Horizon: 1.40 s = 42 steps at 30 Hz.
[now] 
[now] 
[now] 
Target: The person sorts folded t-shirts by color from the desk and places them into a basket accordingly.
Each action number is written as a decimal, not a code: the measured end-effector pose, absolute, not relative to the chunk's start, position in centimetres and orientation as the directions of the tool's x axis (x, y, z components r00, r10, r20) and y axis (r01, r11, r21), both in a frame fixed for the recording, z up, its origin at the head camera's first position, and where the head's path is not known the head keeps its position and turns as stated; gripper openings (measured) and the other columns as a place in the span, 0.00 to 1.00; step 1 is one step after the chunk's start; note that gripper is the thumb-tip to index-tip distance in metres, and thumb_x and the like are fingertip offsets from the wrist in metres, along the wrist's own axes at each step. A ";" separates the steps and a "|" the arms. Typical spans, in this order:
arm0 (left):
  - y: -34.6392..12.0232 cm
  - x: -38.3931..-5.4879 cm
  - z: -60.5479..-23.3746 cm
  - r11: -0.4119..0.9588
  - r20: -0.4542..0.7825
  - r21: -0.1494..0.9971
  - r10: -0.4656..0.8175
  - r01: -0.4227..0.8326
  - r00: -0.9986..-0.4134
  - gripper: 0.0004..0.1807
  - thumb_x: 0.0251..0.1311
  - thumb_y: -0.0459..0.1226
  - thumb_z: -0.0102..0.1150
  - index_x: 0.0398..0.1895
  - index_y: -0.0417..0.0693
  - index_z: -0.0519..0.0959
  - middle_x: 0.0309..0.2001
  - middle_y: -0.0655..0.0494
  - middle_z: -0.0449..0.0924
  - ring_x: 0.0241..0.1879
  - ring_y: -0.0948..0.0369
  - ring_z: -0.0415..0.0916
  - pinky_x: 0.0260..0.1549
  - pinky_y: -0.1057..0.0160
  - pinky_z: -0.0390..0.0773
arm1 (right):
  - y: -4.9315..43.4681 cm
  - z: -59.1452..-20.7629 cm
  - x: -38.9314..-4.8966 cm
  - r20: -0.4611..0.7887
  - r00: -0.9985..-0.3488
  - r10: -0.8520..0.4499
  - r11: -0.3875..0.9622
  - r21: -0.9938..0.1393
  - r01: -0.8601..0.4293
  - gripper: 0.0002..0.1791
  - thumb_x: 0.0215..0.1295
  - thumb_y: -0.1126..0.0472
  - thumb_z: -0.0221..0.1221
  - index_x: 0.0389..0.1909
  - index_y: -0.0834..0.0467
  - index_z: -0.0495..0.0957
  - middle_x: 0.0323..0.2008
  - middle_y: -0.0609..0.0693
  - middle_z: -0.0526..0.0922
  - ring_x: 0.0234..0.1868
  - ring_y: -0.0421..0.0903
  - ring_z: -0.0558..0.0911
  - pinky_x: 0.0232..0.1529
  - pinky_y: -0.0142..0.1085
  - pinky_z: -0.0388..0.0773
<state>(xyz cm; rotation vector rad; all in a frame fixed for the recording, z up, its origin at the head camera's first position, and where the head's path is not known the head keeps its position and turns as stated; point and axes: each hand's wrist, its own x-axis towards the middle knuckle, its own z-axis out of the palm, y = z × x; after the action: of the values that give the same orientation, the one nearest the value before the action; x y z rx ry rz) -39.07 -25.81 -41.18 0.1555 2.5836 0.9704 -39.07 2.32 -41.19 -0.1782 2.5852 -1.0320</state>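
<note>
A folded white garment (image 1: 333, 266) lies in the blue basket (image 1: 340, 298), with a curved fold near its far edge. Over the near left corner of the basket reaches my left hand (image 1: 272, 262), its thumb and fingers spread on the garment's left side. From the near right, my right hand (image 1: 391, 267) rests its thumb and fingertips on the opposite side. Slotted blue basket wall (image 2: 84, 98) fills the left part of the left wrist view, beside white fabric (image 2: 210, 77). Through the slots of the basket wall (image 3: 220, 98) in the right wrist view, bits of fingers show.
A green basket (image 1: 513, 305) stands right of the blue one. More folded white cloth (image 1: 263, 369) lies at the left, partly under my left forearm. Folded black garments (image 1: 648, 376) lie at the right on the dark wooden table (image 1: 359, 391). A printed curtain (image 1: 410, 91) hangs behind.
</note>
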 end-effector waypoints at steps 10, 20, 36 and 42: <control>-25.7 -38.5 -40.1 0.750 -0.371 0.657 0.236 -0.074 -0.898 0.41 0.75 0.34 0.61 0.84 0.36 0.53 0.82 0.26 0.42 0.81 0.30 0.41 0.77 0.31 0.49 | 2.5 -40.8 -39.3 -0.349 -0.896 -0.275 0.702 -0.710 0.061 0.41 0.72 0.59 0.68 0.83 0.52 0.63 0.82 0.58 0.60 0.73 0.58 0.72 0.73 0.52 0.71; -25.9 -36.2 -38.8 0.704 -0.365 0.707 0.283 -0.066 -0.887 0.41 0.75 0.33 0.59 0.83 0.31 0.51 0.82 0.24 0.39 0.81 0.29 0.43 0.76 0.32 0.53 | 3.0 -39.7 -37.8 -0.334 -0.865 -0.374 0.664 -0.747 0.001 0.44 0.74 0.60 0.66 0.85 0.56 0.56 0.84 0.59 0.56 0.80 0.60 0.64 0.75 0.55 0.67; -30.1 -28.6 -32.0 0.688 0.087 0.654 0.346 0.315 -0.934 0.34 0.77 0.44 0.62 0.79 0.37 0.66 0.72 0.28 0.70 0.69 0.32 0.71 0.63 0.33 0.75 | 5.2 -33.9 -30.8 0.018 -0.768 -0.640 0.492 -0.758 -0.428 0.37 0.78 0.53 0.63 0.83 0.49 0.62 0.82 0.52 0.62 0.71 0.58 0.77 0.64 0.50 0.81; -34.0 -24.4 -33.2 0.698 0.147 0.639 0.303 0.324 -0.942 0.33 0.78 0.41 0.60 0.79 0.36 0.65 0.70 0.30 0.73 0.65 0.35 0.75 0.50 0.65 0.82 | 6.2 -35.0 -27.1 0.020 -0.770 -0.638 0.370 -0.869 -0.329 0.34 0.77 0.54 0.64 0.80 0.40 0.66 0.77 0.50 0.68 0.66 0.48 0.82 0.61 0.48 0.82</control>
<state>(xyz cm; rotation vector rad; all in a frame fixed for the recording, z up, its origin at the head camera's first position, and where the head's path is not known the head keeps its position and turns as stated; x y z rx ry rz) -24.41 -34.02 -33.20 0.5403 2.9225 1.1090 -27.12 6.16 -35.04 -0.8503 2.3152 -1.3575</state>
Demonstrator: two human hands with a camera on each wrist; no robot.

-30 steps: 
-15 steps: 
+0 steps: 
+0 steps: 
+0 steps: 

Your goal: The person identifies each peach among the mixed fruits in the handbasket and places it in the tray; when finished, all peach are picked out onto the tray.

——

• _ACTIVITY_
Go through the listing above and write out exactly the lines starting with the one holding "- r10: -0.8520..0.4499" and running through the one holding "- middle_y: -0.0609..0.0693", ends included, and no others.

• _RESPONSE AREA_
  - r10: -0.8520..0.4499
  - r11: -0.3875..0.9622
  - r21: -0.9938..0.1393
  - r01: -0.8601..0.4293
  - gripper: 0.0002..0.1791
  - thumb_x: 0.0215..0.1295
  - thumb_y: -0.1126..0.0472
  - thumb_z: -0.0221..0.1221
  - index_x: 0.0389..0.1909
  - index_y: -0.0834..0.0467
  - index_z: -0.0495..0.0957
  - middle_x: 0.0323..0.2008
  - middle_y: -0.0609..0.0693

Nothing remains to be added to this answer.